Por Paulo Eduardo Caldeira Ramos – Chef de cozinha e sócio-proprietário da Empresa Chef Duá Gastronomia Ltda., de Belo Horizonte (MG), que presta consultoria e treinamento para empresas de alimentação em todo o Brasil.
Localizado logo abaixo da paleta, na parte dianteira do bovino, assim como abaixo do coxão mole, na parte traseira. Não há grande diferença de sabor entre os dois, mas o músculo do traseiro tem uma certa preferência, tradicionalmente, no Brasil, por ser um pouco mais macio, já que a força de tração maior do bovino está nas pernas dianteiras. Além disso, a peça traseira tem um pouco mais de peso, enquanto a dianteira apresenta um pouco mais de gordura e colágeno.

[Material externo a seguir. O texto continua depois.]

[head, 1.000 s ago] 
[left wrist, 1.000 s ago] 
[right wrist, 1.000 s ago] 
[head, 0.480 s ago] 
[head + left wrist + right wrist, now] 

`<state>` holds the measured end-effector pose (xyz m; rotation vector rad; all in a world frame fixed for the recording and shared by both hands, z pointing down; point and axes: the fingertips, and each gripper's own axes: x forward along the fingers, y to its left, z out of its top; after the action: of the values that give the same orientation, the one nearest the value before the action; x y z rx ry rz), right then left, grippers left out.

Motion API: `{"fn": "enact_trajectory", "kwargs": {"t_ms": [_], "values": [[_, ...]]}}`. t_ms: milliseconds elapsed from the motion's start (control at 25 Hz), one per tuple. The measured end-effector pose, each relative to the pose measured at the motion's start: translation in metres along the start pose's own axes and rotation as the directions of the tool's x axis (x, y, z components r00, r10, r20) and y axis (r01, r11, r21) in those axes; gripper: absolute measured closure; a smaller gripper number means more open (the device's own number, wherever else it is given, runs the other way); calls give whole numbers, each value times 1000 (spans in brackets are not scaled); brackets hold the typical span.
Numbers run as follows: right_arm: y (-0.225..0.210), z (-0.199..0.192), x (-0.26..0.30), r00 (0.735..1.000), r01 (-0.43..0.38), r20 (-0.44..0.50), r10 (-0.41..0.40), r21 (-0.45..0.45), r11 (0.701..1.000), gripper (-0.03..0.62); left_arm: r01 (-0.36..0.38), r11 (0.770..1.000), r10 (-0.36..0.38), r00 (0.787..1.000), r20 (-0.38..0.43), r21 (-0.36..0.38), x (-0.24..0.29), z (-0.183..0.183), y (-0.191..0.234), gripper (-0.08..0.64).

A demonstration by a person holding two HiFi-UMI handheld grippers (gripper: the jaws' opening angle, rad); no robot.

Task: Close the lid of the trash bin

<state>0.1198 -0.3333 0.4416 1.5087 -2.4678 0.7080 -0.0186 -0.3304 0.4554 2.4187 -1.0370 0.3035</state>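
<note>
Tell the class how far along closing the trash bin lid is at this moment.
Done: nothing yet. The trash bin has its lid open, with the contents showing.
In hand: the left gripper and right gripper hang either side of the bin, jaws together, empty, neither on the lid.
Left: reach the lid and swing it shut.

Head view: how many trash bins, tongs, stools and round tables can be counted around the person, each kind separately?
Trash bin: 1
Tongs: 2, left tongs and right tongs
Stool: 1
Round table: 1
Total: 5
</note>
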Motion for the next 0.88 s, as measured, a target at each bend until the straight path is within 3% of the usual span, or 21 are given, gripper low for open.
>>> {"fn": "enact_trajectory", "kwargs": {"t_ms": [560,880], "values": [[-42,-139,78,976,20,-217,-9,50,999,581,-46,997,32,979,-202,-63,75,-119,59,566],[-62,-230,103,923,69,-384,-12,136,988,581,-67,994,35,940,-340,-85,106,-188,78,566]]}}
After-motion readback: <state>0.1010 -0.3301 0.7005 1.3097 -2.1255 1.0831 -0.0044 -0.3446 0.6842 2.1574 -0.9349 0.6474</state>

Culturalmente também há diferenças no consumo desse corte. Países de religião judaica ou muçulmana, por exemplo, só comem o músculo do dianteiro, pois o do traseiro está próximo à região dos órgãos sexuais e, por isso, seu consumo é proibido. Bom para o Brasil, que exporta esse corte para o Oriente Médio.
Em termos nutricionais, o grande diferencial do músculo – tanto o do dianteiro como o do traseiro – é que, comparado a outros cortes, este é pobre em gordura e, por isso, considerado bom para quem precisa fazer dieta. Ele é rico em colágeno, que proporciona ao paladar um sabor diferenciado, mais agradável, mais suave, do que o da gordura.
Não é, porém, um corte de muita versatilidade. Tradicionalmente, tem sido moído para o preparo de almôndegas e hambúrgueres, mas, no tradicional “picadinho”, fica uma delícia! Gosto mais dele do que do coxão mole, que é menos fibroso e mais usado nesse prato. Acho o músculo mais saboroso.
Na pressão
Como nos cortes de cocção mais demorada, como o coxão duro, o músculo também precisa do uso da panela de pressão para ficar pronto (e muito macio) mais rapidamente. Entre 35 e 45 minutos são suficientes, mais 15 minutos para arrematar a cenoura e a batata, dependendo da quantidade de carne. E se ele passar do ponto na panela de pressão, pode ser usado como carne desfiada…
Um dos segredos que costumo usar para realçar o sabor é fazer uma espécie de marinada, com vários temperos, deixando a carne na geladeira de um dia para o outro. Veja, abaixo, minha receita para esse prato, que pode ser acompanhado apenas de arroz branco e salada verde (com alface, tomate e cebolinha cortada em rodelas). Para quem gosta, farinha de mandioca torrada também é uma ótima pedida. Bom apetite!
Picadinho de músculo

Ingredientes: 1 kg de músculo traseiro, limpo; 1 colher de sopa de tempero caseiro*; 1 colher de sopa de ervas finas; 1 colher de sopa de chimichurri; 1 colher de chá de colorau; 2 cenouras; 3 batatas.
Modo de preparo: Cortar o músculo contra a fibra, em cubos, e misturá-lo aos temperos. Colocá-lo numa vasilha de vidro, tampada com filme plástico, e deixar descansar durante a noite. No dia seguinte, pique a cebola e a coloque na panela de pressão, com um fio de óleo, em fogo médio. Quando ela estiver crocante, acrescente a carne, para dar uma selada. Em seguida, acrescente água, até cobrir a carne. Tampe a panela e deixe cozinhar. Descasque e corte as cenouras em rodelas e as batatas, em cubos, e deixe-as numa vasilha com água. Depois de 45 minutos, abra a panela de pressão e verifique a maciez da carne. Acerte o nível da água, que deve continuar cobrindo a carne. Acrescente as batatas e as cenouras, para que cozinhem por mais 15 minutos, com a panela tampada. Enfeite o prato com folhas de salsinha.
*Preparo do tempero caseiro: 1 cebola branca média, 1 pimentão verde, 2 kg de sal, 300 gramas de alho, um maço de salsa e um maço de cebolinha. Bata todos os ingredientes (exceto o sal) no liquidificador, com um pouco de azeite, até formar uma pasta. Com uma colher, junte o sal, mexa e coloque a pasta num pote de vidro com tampa. Nessa condição, pode ser usado por até seis meses.